In any case, a little more info about what your playback chain looks like would be helpful.
--- End quote ---
I've actually completely reinstalled (i.e. format) Windows 10 twice for JRiver, then installed the Boot Camp drivers (because this is a MacBook Pro), the latest Asus Xonar U7 driver, installed JRiver, followed the wiki to activate WDM in the features list, set JRiver's output to the U7 on WASAPI, then use foobar2000 to play music. I've done that on 3 different computers, 2 MacBooks and 1 HP desktop (which I used an integrated sound card). The volume control does not work on any of the computers.
The signal chain is just enable WDM driver, set JRiver as default output, then use foobar2000 for music. JRiver outputs to my Xonar U7, which is connected to my amps for my active speakers.

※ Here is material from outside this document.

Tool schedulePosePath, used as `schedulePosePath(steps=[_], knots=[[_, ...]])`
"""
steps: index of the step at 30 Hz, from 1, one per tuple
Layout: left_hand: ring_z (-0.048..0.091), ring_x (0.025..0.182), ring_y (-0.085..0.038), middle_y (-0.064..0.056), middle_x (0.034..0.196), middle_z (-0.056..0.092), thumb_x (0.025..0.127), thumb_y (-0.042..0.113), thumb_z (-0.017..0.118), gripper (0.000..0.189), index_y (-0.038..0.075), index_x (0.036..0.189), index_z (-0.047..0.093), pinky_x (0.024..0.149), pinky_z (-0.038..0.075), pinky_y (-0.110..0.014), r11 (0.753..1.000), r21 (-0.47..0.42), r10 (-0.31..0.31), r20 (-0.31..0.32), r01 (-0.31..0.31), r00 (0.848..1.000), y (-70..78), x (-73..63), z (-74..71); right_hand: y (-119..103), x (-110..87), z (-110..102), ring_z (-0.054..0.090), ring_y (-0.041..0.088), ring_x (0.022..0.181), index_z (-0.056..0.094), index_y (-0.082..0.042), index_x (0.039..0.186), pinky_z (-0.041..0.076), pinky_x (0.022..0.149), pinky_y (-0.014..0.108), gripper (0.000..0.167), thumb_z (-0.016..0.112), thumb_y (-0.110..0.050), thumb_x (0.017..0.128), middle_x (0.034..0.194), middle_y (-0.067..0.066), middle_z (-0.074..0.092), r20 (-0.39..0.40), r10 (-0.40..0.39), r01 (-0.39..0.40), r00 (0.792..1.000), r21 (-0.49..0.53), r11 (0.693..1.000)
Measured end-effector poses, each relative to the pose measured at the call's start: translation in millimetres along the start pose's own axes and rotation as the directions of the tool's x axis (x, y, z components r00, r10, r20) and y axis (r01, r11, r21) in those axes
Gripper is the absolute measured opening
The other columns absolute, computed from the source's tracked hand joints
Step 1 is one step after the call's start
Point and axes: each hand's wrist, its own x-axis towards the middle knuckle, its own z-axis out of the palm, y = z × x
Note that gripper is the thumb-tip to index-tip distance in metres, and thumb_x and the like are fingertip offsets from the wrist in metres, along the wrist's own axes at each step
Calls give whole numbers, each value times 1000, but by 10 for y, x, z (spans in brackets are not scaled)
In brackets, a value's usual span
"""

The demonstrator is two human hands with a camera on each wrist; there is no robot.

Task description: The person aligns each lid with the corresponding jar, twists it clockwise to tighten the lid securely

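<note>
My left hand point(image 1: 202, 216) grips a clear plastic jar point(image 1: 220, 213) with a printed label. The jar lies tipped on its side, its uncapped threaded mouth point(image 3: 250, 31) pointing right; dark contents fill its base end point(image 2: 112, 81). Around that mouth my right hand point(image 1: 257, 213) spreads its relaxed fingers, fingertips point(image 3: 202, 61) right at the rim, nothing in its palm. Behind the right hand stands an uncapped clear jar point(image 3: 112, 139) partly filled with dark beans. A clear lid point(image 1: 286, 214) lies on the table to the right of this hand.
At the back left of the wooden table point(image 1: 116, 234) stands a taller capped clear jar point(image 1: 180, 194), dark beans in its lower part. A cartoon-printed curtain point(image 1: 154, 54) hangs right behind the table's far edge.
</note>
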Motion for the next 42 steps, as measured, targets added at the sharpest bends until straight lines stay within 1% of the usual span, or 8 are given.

I'll check out the log later when I have some time. But it must be something procedural that is wrong.
mwillems:
Foobar 2000 supports wasapi exclusive mode; check your foobar configuration to see if it's taking full control of the sound device. If so that may be why the volume isn't working. It's also possible that Foobar (being an audio program) is intercepting the media keypresses intended for JRiver. One useful way to test would be to exit foobar entirely and try using web-audio (i.e. from youtube) to test the WDM driver. Then see if volume control works. If it does, it's probably foobar taking control of the device and/or intercepting media keys.
I'm sure you've thought of this, but for plain old local playback of audio and video files you'd probably be much better off (both practically and in terms of reducing processing steps in the signal chain) by playing the files directly in JRiver rather than using foobar to loop back through the WDM driver (so JRiver can then play them). The place where the WDM driver shines is in funneling web content or netflix which you can't play directly in JRiver.
BCZ:
--- Quote from: mwillems on April 15, 2017, 01:08:17 pm ---Foobar 2000 supports wasapi exclusive mode; check your foobar configuration to see if it's taking full control of the sound device. If so that may be why the volume isn't working. It's also possible that Foobar (being an audio program) is intercepting the media keypresses intended for JRiver. One useful way to test would be to exit foobar entirely and try using web-audio (i.e. from youtube) to test the WDM driver. Then see if volume control works. If it does, it's probably foobar taking control of the device and/or intercepting media keys.
I'm sure you've thought of this, but for plain old local playback of audio and video files you'd probably be much better off (both practically and in terms of reducing processing steps in the signal chain) by playing the files directly in JRiver rather than using foobar to loop back through the WDM driver (so JRiver can then play them). The place where the WDM driver shines is in funneling web content or netflix which you can't play directly in JRiver.
--- End quote ---
Media key volume control doesn't work anywhere. Not with a YouTube video on Chrome, or when JRiver is the program in focus. My trial ended on my Windows desktop, so I can't confirm if this happens on a non Bootcamp Windows computer.
Yes, I do plan on moving my music over to JRiver, but only if things actually work. So far I've gotten many things to work, but there are still thorns about this problem. The next one is dealing with the very noticeable lag of about 1 second with audio streamed through WDM. Video is very out of sync.